Another gap in research literature relates to the program design and implementation. Since the majority of equine-assisted learning programs for leadership development are designed specifically to cater to the needs of a group, it is complicated to outline a general approach towards EAL program design. Therefore, the next question for further research will be “What are the key aspects of program design and implementation to ensure the success of equine-assisted learning for leadership development?”
Lastly, it is important to further investigate the characteristics of the Mongolian workforce as well as leadership dynamics within organizations. Culturally, Mongolians are very in tune with nature and horses specifically; however, the application of equine-assisted learning to the development of leadership skills within the Mongolian workforce will remain unclear until the socio-cultural peculiarities of employees’ interactions as well as the most common leadership practices. Thus, another question for further research is “How equine-assisted learning for leadership development aligns with the socio-cultural peculiarities of the Mongolian workforce?”
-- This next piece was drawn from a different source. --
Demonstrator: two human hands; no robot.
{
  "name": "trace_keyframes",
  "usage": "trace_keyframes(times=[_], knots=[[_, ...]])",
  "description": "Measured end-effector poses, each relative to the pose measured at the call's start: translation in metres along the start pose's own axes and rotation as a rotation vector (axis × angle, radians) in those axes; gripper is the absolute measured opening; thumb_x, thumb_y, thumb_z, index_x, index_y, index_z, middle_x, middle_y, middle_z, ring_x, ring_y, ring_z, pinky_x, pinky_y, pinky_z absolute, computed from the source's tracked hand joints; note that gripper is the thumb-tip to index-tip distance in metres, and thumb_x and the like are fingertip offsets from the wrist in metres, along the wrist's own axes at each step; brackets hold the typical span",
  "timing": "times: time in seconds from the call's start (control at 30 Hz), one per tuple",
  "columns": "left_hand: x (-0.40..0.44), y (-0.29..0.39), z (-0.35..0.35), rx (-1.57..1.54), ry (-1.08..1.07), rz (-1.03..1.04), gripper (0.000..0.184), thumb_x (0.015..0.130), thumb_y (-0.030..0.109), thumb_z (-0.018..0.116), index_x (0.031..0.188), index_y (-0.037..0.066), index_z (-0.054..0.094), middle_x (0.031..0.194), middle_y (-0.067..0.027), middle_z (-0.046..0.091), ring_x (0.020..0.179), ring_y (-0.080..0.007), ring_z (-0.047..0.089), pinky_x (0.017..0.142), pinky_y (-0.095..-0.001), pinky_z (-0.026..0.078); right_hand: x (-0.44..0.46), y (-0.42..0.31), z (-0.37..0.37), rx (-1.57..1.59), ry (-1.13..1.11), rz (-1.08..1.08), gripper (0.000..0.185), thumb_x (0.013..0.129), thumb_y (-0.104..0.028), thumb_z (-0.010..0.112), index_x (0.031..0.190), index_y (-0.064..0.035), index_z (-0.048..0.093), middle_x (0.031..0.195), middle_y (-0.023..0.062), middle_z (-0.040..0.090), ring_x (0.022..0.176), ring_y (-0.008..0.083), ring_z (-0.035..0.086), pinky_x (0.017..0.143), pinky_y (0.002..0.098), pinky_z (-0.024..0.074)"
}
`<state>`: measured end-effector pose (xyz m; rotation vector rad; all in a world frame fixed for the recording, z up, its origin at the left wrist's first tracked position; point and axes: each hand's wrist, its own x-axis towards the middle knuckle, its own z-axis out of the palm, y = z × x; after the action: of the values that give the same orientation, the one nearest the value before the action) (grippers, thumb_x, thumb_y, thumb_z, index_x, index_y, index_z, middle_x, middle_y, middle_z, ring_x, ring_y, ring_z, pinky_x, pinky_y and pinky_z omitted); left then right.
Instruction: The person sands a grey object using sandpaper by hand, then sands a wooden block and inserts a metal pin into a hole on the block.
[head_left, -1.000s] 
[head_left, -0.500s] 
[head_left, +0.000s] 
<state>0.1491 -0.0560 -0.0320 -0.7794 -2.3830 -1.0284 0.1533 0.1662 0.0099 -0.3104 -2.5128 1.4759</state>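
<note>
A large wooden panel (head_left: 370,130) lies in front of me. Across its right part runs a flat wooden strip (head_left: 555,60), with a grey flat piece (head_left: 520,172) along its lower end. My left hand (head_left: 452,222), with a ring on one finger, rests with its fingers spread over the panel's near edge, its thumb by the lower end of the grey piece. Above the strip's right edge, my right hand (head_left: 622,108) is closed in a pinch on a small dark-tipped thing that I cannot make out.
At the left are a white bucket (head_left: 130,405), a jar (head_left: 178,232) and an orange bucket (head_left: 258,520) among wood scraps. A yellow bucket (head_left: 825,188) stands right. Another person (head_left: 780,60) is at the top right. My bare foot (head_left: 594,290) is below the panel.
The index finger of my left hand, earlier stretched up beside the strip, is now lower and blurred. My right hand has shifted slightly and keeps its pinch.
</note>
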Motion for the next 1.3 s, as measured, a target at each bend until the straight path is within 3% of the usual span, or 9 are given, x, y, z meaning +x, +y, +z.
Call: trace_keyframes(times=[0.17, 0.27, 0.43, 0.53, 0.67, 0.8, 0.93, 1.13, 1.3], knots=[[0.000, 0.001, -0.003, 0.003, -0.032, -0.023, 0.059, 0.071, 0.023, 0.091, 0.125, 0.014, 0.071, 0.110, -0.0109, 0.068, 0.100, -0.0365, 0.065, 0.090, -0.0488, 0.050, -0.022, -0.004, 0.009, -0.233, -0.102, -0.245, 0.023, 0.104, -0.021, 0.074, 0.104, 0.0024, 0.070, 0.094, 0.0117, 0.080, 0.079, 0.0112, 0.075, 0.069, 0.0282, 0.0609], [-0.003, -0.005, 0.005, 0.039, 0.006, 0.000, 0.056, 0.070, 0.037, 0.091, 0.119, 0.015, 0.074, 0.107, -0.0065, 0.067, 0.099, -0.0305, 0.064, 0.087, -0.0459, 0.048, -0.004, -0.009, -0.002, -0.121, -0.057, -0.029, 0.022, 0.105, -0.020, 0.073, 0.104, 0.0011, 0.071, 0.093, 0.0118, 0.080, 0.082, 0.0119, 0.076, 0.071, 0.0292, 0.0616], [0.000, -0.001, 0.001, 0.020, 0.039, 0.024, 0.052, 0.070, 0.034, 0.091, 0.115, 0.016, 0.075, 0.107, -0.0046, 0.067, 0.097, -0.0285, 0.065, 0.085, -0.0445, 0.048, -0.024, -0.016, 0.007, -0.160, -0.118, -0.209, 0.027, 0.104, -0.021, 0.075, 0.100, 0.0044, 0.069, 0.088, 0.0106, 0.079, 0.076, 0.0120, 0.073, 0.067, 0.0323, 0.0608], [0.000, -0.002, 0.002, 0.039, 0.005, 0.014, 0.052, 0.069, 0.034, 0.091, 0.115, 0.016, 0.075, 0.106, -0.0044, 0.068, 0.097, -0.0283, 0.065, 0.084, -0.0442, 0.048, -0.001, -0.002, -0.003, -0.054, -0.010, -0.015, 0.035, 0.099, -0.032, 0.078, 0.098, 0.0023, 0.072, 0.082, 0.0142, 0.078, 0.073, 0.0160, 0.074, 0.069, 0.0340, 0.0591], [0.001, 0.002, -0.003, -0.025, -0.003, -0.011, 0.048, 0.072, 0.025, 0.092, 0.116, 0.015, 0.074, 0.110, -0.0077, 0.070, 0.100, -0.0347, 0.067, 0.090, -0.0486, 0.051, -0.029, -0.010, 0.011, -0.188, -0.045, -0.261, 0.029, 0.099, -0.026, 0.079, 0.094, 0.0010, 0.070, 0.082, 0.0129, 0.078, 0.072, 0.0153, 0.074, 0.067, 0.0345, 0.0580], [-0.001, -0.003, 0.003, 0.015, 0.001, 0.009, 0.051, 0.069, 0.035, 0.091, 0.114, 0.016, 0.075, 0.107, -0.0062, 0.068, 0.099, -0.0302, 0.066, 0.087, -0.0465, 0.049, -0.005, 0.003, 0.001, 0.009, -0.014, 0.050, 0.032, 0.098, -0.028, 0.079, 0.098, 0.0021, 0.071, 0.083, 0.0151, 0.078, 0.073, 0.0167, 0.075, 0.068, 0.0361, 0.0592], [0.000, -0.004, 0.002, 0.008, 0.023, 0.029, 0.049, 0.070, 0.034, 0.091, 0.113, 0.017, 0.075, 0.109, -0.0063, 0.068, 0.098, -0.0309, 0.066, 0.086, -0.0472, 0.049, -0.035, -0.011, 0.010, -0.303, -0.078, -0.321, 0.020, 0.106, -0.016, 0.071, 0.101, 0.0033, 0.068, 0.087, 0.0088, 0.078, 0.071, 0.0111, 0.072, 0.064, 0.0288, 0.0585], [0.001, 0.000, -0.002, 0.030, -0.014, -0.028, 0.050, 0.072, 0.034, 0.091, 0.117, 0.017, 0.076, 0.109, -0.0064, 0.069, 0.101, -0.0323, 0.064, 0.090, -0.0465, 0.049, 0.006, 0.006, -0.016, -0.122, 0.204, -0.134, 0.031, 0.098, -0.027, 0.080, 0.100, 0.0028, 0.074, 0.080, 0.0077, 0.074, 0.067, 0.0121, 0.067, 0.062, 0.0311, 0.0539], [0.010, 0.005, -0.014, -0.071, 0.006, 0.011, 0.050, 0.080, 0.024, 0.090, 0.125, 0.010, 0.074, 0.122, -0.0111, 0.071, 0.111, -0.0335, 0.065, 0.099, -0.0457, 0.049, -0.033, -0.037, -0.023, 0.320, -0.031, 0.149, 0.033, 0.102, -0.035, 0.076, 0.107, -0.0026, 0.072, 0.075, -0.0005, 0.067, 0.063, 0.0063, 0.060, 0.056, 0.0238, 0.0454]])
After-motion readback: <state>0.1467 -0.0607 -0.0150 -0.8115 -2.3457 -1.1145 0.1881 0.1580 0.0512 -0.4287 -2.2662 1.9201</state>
Equine-assisted learning is a unique approach towards leadership development that heavily relies on the facilitation of interactions between humans and horses. Because horses are herd animals that have interesting dynamics within their groups, and because they are reactive and emotional, aspiring leaders can learn a lot about how to be effective in their interactions with employees. Despite the fact that equine-assisted learning is a relatively new approach, especially regarding leadership development, the accounts described by several researchers suggest that such programs have a potential to become very popular in the sphere of coaching and corporate training.
Mongolians are close to horses, which represent a large part the culture. In the history it’s been said that back in the 13th century, the great Chinggis Khan conquered the world on his horse. Perhaps, horses played a vital role in training ancient warriors. Therefore, there is an opportunity to incorporate EAL courses for leadership development into coaching and training practices for managers and other workers responsible for guiding others towards the accomplishment of common goals. However, due to lack of researches in the context of Mongolia, much researches need to be conducted in regards of leadership, training and the dynamics of the Mongolian workforce. Nonetheless, it is expected that the establishment of Equine-assisted leadership training will bring value as an innovative approach in leadership training not only in Mongolian workforce but to all.